You never sported a fancy dress or a tux, considering you worked with dogs.
During the VK's second day in Auradon, their search for their next class led them past your little pasture of grass where you worked with and trained dogs. From Yorkies to German Shepherds, you had them all.
But you'd unfortunately caught their attention as they passed by, your loud shouting and jogging leading them to you. Mal opens the door, Carlos behind her shivering and shaking at the sight of dogs.
"What are you doing?!" He asks her
Mal rolls her eyes. "Seeing what they're doing with all these dogs"
The four approach you, nearly scaring the hell out of you with their bright hair and clothes. They'd snuck up on you while you had your back turned, in your defense.
"Oh, hello! You must be the new kids?"
Mal nods. "Mal, Maleficent's daughter"
She accepts your handshake as you introduce yourself. "Y/n. Rodger and Anita Radcliffe's kid. Y'know, Cruella De Vil and the dalmatians?" You chuckle
Mal, Evie, and Jay all look over at Carlos, practically pretzeling himself as he holds his arms to his chest, feet stuck together to make himself a smaller target for all the dogs.
"Evie, daughter of Evil Queen" The blue haired girl smiles.
"I'm Jay" The boy with the long hair flexes his muscles.
Mal snaps at Carlos.
"Uh- Carlos."
"Cruella De Vil's son" Mal smirks.
You blink, staring at the boy. "Uhm, so! Why are you guys here? Shouldn't you be in class?"
Mal shrugs. "We'll be fine. What's with all the dogs?" She asks, watching a pitbull nearly tackle you as it jumps on you.
You giggle, rubbing his back. "I train dogs" You answer, looking back up at her.
"At school?"
You shrug. "Better than on the street. Fairy Godmother allowed it cause I'm such an excellent student" You give them a fake smile, knowing your grades were fairly average, maybe just below. "But, it's either this or they get killed" You shrug, "I work with cats as well, but my friend Marie is mostly in charge of that"
"Let me guess..." The purple haired girl begins. "Marie, like those three little talking kittens?"
You nod. "You can play with them," you say, referring to the dogs, "I'm not gonna tattle on you for skipping, I couldn't care less."
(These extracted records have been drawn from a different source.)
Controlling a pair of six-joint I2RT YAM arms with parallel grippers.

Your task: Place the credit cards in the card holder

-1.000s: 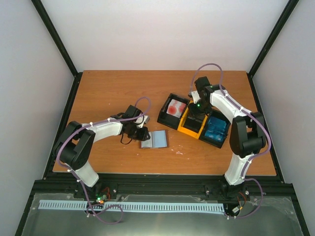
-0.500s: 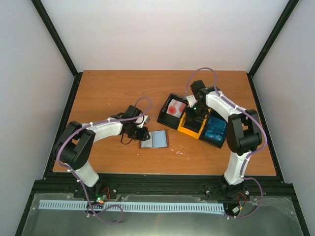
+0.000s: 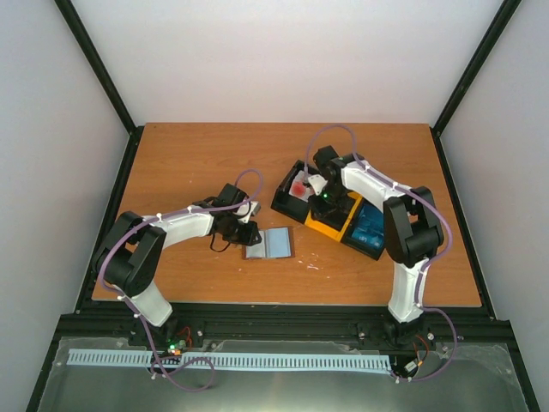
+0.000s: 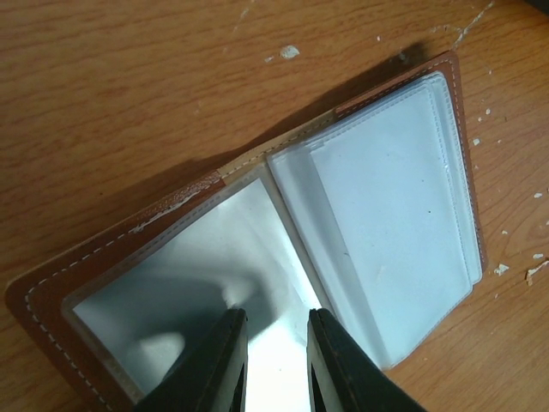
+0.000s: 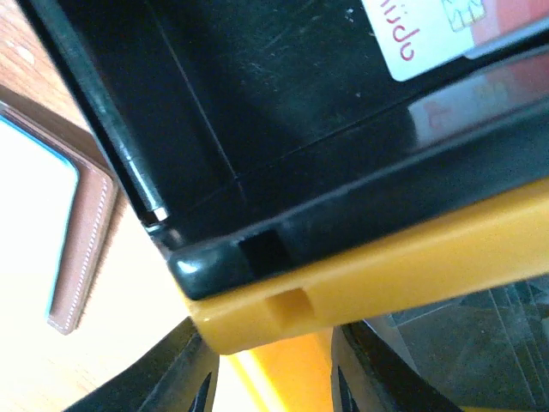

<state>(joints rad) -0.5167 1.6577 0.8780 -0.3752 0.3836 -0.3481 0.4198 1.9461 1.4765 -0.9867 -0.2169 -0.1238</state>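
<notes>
Around the tray: the black and yellow tray [image 3: 324,226] sits on the wooden table [image 3: 197,163], askew to its edges, with three compartments side by side.
Cards: a red and white card [image 5: 446,34] lies in the tray's left compartment, and the blue cards [image 3: 369,225] lie in its right compartment.
Card holder: the card holder [image 3: 268,243] lies open and flat just to the left of the tray and apart from it, pale inside up and brown edge showing all round.
In the way: the tray's black wall and yellow wall stand between my right fingertips and the red and white card. Nothing lies on top of the card holder's clear pockets apart from my own left fingers.
Crumbs: a few white flecks [image 4: 287,53] dot the wood on the card holder's far side.
Left gripper: my left gripper [image 4: 276,322] sits on the side of the card holder away from the tray. Its two fingers are drawn close with a narrow gap over that side's pocket. I cannot tell whether they pinch the sleeve or only rest on it.
Right gripper: my right gripper [image 5: 266,378] is clamped on the tray's yellow wall, one finger on each side, at the corner where it meets the black left compartment.
Left arm pose: my elbow is bent outward away from the tray, and my forearm runs low over the wood toward the card holder.
Right arm pose: my elbow stands high beside the tray's right end. My forearm reaches back across the tray, my wrist is tipped down onto its middle, and a purple cable [image 3: 330,130] loops above.
</notes>
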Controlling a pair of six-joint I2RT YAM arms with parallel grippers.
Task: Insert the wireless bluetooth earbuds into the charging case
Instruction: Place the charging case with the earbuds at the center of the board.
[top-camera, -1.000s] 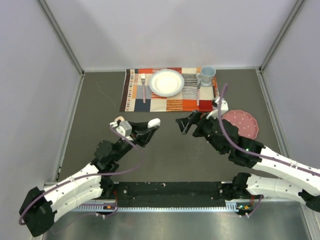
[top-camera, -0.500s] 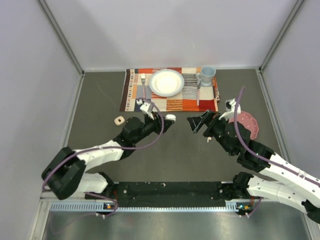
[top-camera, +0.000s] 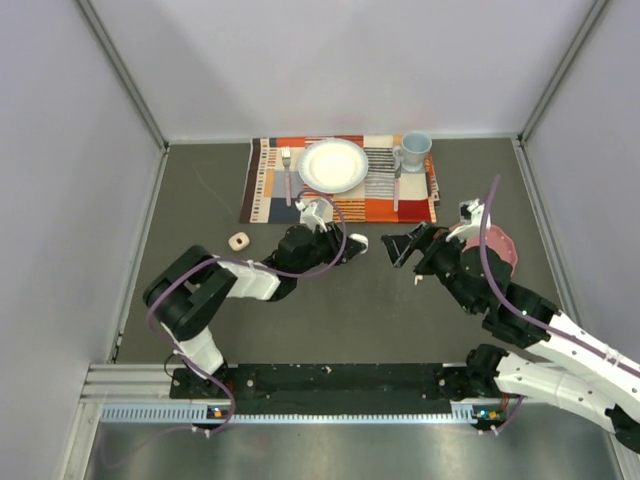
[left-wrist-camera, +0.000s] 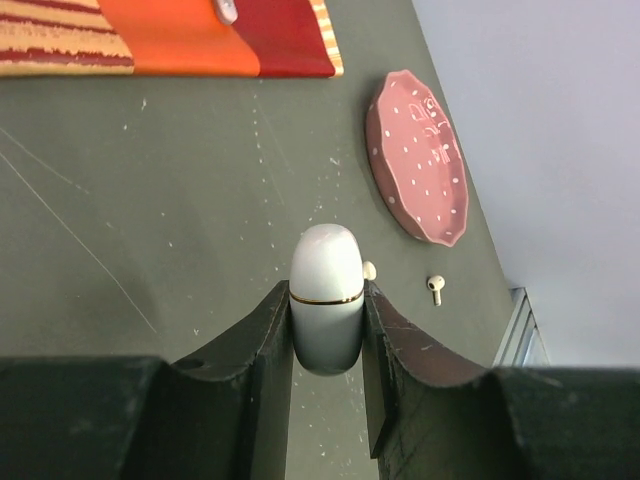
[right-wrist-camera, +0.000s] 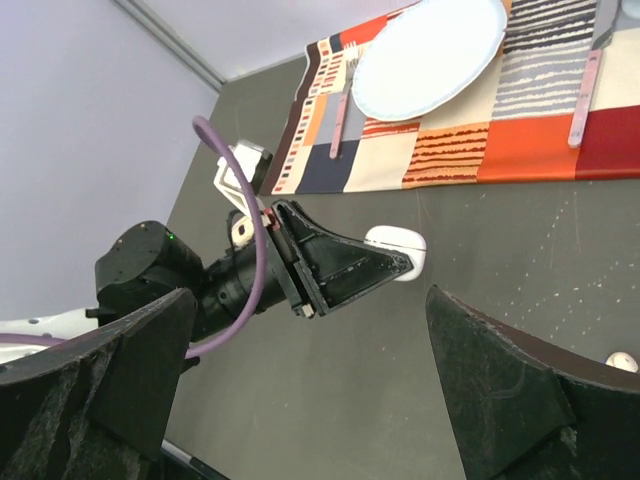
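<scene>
The left hand (left-wrist-camera: 326, 292) is clenching the case (left-wrist-camera: 326, 262) between its two fingers. It's squeezing the lower half while the rounded white top is poking out past the fingertips, lid shut along a thin gold seam. It's holding the case out over the middle of the dark counter (top-camera: 330, 320), just in front of the placemat (top-camera: 340, 205).

Facing it from the other side, the right hand (top-camera: 396, 250) is hanging released, jaws spread wide and gripping nothing. It's pointing at the case with a small gap between them.

The earbuds are lying loose on the counter, outside the case. One earbud (left-wrist-camera: 435, 289) is resting near the rim of the pink plate (left-wrist-camera: 420, 160), and the other earbud (left-wrist-camera: 369, 270) is peeking out just beside the left hand's finger. From the right wrist, an earbud (right-wrist-camera: 622, 360) is showing at the frame's edge, close by that hand's finger.

On the placemat, the white plate (top-camera: 333, 165), fork (top-camera: 287, 172) and cup (top-camera: 415, 150) are sitting well apart from the hands. A small beige piece (top-camera: 238, 240) is lying off to the left.
</scene>
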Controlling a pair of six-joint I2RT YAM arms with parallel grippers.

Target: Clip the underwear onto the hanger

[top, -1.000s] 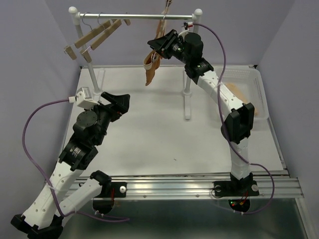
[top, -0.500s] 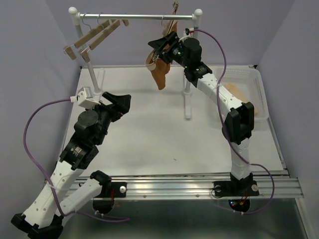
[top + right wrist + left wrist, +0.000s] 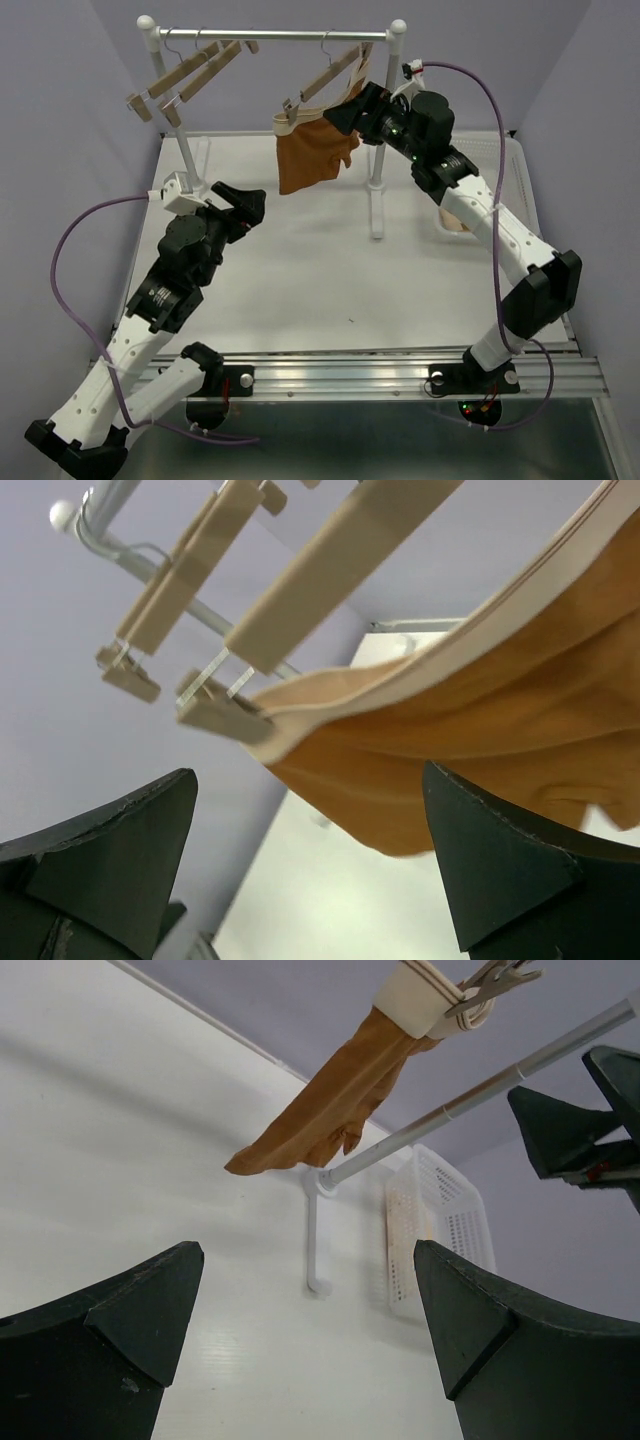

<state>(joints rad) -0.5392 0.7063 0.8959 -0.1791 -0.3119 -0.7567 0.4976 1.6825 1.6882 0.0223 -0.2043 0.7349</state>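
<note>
Shows underwear (image 3: 310, 160) clipped along the slanting hanger (image 3: 325, 82), just left of the spread, empty right gripper (image 3: 350, 108); left gripper (image 3: 250, 203), also spread, farther.

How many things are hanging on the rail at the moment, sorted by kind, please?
Wooden hangers: 3 (outer empty hanger, inner empty hanger, and the hanger carrying the garment)
Garments: 1 (the underwear)
Total: 4
</note>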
Carlos shrieks, jumping onto Jay's shoulders quickly as a small dog attempts to jump on him, wanting attention. Your eyes quickly widen, looking up at him. You look back at Mal, curious as to why he was so jumpy.
"He'll tell you" She snickers, her and Evie walking off to play with one of the smaller dogs.
Jay shoves Carlos off his shoulders, leaving him cowering in fear to chase after one of the larger dogs. Carlos stands still, staring at you while the dogs bark and growl, playing with each other and with his friends.
"Why are you so scared of dogs?" You chuckle, picking a little Shitzu up, holding her in your arms.
"My mom told me that dogs are little demons that eat boys when they're bad" He answers quickly, the words falling out of his mouth. His eyes are running wild, trying to make sure none of the dogs approached him.
Your expression softens, realizing he's not some evil asshole that you'd thought he was at first. Christ, he wasn't gonna hurt these dogs, he couldn't even be within the same space as them.
"Well, your mom lied to you. These dogs are the nicest creatures on this Earth, they wouldn't ever think of purposefully hurting you, let alone think of eating you" You chuckle, scratching the ears of the dog in your arms.
A slightly wide eyed look appears on his face, like he couldn't believe that his mom would lie to him about that, especially so much to create a phobia. But, it made sense to him, she's lied before, she treated him like some servant to her.
"You wanna hold her?" You ask him, referring to the dog in your arms.
He quickly shakes his head no, still a little too scared to wanna face his fear. For all he knew, you could've been lying to him.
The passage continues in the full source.